Professor Goski Alabi, the president of Laweh University College, claims that cybercrime is still a problem for academic institutions and that addressing it will take a deliberate and coordinated effort.
She cited how many colleges prioritize sextortion while discussing academic integrity.
However, the example of people manipulating data through cybercrime is another problem that is stealthily destroying organizations.
“Academic integrity and academic fraud are not only limited to Africa or Ghana – it is a global phenomenon; and what we are saying more and more has to do with concerns over sextortion, which is sex for grades.
“But one of the biggest challenges academic institutions are facing globally has to do with cybercrimes, and I think it is important that we recognise this because it affects academic integrity. So there is a need to have more concerted and comprehensive approaches to addressing it,” she told the media.
She added that given the existence of open universities like her institution, where learning online is mostly allowed, it has become vital to train staff against fraud.
“We advocate that there should be continuous professional development as a requirement for every institution to train their Information Technology personnel as well as cybersecurity offices. Specifically, it has to do with data governance and information management systems that are in place and how the critical control points are managed within systems,” she indicated.

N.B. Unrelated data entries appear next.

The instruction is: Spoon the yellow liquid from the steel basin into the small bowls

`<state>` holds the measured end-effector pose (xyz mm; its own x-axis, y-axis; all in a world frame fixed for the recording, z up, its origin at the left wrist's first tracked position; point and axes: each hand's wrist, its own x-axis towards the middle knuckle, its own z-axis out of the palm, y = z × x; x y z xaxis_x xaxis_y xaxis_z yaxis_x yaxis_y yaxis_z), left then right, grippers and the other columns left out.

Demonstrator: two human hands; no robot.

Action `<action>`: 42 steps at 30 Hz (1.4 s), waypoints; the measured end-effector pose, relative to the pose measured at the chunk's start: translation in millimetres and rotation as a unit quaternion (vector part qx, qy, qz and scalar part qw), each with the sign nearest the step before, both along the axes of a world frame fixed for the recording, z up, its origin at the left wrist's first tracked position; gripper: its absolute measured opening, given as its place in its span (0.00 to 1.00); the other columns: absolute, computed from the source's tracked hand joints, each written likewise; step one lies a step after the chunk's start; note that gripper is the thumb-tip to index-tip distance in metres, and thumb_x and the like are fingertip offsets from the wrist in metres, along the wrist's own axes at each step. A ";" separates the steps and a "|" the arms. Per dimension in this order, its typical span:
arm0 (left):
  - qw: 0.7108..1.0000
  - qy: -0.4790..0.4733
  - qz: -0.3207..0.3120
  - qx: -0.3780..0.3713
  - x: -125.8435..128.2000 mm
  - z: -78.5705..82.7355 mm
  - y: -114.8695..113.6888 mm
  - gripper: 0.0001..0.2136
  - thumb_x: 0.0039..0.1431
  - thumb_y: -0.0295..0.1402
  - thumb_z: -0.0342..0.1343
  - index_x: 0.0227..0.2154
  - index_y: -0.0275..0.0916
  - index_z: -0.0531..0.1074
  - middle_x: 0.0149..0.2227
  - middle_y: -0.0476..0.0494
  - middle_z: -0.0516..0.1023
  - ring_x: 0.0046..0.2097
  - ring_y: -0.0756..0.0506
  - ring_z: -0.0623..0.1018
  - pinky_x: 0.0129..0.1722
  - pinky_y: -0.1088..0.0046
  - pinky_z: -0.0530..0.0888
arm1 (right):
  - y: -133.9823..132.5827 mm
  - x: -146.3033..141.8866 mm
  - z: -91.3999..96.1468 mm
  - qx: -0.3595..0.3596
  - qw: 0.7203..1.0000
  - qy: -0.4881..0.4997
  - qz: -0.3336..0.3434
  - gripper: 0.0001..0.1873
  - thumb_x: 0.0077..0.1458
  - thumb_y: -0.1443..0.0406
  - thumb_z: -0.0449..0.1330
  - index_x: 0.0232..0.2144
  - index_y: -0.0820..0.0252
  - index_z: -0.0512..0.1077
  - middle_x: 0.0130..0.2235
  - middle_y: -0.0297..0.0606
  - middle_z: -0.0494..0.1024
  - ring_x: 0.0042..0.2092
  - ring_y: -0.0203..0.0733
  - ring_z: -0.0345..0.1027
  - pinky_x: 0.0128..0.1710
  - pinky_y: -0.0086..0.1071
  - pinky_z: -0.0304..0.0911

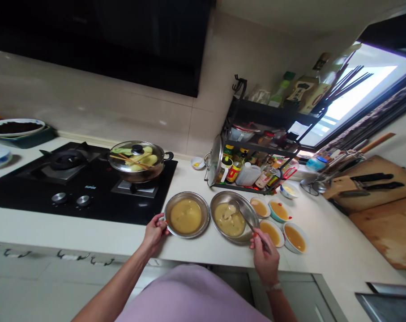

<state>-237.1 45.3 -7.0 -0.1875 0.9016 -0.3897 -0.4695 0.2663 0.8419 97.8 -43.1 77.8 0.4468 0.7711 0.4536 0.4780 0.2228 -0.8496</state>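
Observation:
Two shallow steel pans of yellow batter sit side by side at the counter's front edge. My left hand [155, 231] grips the rim of the left steel pan [186, 215]. My right hand [263, 257] is closed on the handle of a metal ladle [243, 215], whose bowl rests in the batter of the right steel pan [234, 217]. Several small bowls of yellow liquid [279, 223] stand just right of that pan, close to my right hand.
A black gas hob [71, 183] carries a lidded pot [137, 160] holding yellow pieces and chopsticks. A condiment rack [256, 147] stands behind the pans with a lid leaning on it. Wooden boards and knives [373, 183] lie at the right; plates [14, 129] at far left.

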 end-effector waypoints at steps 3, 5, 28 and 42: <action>1.000 0.005 -0.005 -0.002 -0.7 -0.4 0.1 0.23 0.36 0.28 0.65 0.39 0.37 0.66 0.17 0.61 0.64 0.17 0.55 0.66 0.20 0.77 0.66 | -3.2 -1.3 2.0 0.041 0.991 -0.121 0.045 0.10 0.55 0.65 0.57 0.38 0.58 0.77 0.34 0.43 0.76 0.33 0.42 0.70 0.30 0.35 0.68; 1.000 0.009 -0.007 -0.004 -1.1 -0.3 0.3 0.23 0.36 0.28 0.65 0.39 0.37 0.66 0.17 0.61 0.64 0.17 0.55 0.67 0.20 0.77 0.66 | -3.8 -6.6 4.9 0.061 0.984 -0.156 0.062 0.11 0.56 0.66 0.56 0.38 0.57 0.77 0.37 0.45 0.76 0.38 0.45 0.70 0.32 0.35 0.69; 1.000 0.002 -0.003 0.003 -1.2 -2.9 0.3 0.23 0.36 0.28 0.63 0.40 0.37 0.65 0.16 0.61 0.65 0.17 0.55 0.67 0.19 0.78 0.65 | 39.9 -88.6 -49.6 -0.120 0.950 0.274 0.088 0.20 0.49 0.53 0.62 0.37 0.64 0.73 0.18 0.30 0.71 0.21 0.36 0.67 0.32 0.35 0.69; 1.000 0.012 -0.006 -0.006 -0.3 5.1 -0.9 0.23 0.36 0.27 0.63 0.40 0.37 0.65 0.16 0.61 0.65 0.16 0.54 0.67 0.19 0.77 0.66 | 23.8 -76.8 -24.3 -0.121 0.928 0.346 0.065 0.21 0.44 0.55 0.66 0.36 0.65 0.73 0.21 0.35 0.74 0.25 0.39 0.69 0.20 0.27 0.60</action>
<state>-237.4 44.5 -1.9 -0.1871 0.8992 -0.3955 -0.4457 0.2811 0.8499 21.1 -19.3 53.5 0.4635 0.8805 -0.1000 -0.2179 0.0039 -0.9760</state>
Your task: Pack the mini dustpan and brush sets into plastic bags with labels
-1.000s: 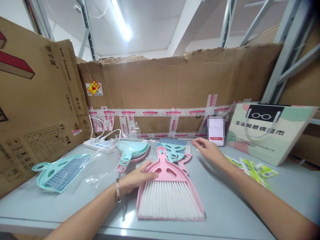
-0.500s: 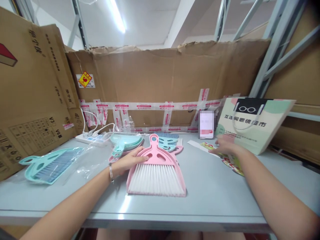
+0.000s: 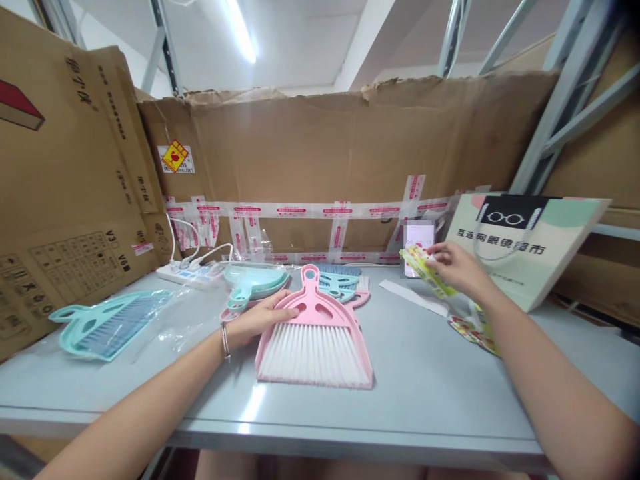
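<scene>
Left hand (image 3: 263, 319) gripping pink dustpan-and-brush set (image 3: 320, 337); right hand (image 3: 456, 267) pinching yellow-green printed piece (image 3: 429, 271) before phone (image 3: 420, 233).

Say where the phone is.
In the head view, the phone is right of centre, partly behind the card in the right hand, left of the bag.

The smooth grey tabletop (image 3: 425, 387) carries a film-wrapped teal plastic dustpan-and-brush set (image 3: 110, 328), a white power strip (image 3: 187, 275), stacked teal and pink dustpans (image 3: 257, 285), small teal brushes (image 3: 343, 288), a white paper strip (image 3: 413, 297), multicoloured printed cards (image 3: 473, 330) and a pale paper bag (image 3: 510, 267). From here I can't tell if the white-bristled pink dustpan set (image 3: 314, 347) touches it.
</scene>
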The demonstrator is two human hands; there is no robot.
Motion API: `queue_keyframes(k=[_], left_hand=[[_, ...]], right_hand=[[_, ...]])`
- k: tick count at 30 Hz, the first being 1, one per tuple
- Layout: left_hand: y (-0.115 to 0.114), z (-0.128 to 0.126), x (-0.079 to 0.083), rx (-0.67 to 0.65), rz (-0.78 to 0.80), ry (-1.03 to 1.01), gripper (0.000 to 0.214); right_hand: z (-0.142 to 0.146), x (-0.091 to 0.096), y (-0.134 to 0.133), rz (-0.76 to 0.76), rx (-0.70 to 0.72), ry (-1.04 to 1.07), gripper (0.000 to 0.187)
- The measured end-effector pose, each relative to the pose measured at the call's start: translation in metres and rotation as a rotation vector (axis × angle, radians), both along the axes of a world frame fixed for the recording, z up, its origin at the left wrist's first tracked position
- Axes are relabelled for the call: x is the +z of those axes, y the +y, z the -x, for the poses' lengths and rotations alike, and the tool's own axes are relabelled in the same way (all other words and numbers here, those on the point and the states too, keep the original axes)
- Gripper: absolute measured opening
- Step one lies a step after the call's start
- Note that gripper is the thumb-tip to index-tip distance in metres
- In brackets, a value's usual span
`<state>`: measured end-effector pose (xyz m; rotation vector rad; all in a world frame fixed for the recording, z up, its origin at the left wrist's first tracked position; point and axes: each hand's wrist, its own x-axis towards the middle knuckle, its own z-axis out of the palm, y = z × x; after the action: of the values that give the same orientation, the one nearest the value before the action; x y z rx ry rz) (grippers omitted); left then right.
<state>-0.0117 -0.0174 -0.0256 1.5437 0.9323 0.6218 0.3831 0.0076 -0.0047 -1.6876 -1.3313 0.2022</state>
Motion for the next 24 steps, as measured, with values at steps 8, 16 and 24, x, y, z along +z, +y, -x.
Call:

The World Economic Forum’s global cybersecurity outlook report indicates that cyberattacks increased 125 percent globally in 2021, with evidence suggesting an upward rise in 2022.

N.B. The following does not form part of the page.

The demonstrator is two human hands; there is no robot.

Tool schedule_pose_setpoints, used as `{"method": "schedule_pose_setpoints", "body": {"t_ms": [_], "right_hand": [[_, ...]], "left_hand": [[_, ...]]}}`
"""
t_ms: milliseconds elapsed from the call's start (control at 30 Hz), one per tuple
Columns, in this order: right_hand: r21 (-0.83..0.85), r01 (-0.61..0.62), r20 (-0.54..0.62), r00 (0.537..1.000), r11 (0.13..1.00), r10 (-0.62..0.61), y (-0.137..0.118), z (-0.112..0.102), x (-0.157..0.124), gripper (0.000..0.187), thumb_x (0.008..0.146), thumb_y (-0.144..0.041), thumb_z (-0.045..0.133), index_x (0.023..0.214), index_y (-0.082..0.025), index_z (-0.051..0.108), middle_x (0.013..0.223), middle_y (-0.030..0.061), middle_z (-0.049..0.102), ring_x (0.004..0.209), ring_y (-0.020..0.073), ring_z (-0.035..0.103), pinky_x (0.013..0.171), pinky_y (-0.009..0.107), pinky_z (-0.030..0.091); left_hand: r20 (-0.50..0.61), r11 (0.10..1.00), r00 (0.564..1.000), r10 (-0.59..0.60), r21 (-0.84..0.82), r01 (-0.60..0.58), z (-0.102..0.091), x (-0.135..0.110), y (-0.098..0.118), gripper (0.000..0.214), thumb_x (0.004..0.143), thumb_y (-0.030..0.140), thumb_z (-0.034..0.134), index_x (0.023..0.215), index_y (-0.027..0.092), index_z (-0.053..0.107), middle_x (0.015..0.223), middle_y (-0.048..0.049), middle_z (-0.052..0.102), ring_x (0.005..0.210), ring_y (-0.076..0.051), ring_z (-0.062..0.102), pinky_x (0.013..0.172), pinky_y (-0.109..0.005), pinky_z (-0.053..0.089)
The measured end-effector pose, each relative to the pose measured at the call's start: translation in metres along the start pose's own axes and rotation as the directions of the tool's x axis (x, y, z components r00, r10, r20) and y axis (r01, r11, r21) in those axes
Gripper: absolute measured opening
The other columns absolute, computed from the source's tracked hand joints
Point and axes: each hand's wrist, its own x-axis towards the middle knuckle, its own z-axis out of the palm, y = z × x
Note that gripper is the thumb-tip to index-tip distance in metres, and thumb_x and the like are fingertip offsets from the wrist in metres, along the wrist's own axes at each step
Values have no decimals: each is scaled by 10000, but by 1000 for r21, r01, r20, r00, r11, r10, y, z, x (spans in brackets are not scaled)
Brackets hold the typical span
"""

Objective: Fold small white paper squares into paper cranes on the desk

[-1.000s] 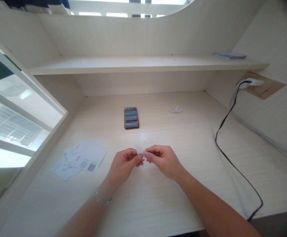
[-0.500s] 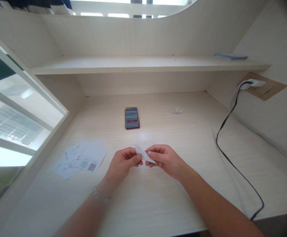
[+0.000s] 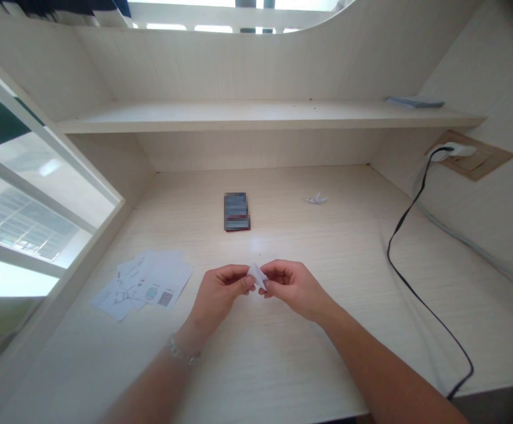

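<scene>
A small piece of folded white paper (image 3: pixel 257 275) is held above the desk between both hands. My left hand (image 3: pixel 224 288) pinches its left side between thumb and fingers, and a bracelet circles that wrist. On the other side, my right hand (image 3: pixel 292 285) grips the paper's right edge the same way. The fingertips cover parts of the folds. Farther back on the desk lies a small folded paper crane (image 3: pixel 317 199) with pointed tips.
Printed paper sheets (image 3: pixel 150 280) overlap on the left of the desk (image 3: pixel 256 365). A dark phone-like rectangle (image 3: pixel 237 212), blurred out, lies ahead. On the right, a black cable (image 3: pixel 409 282) runs from a wall socket (image 3: pixel 470 156). A shelf (image 3: pixel 256 112) spans the back.
The paper between my hands now looks smaller and more compact, its long pointed shape turned or folded. My right hand's thumb has shifted slightly down along it.
</scene>
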Motion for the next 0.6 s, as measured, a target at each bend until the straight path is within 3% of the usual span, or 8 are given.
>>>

Acting Principal Consultant at e-Crime Bureau, a leading cyber security, digital forensics and intelligence firm, Philip Debrah Danquah, reiterated that the country has made significant strides with its growth in cybersecurity and data protection by establishing the Data Protection Commission and the Cyber Security Authority.
The country’s cybersecurity advancement, which was placed third in Africa by the Global Cybersecurity Index (GCI) of the International Telecommunication Union (ITU) in 2021, is proof of this, the speaker continued.
To strengthen the business posture of institutions, he added, research and industry evaluations have indicated that despite the progress made, cyberattacks, fraud, phishing, data breaches, and sophisticated hacks necessitate skills able to detect, respond to, and prevent these gaps.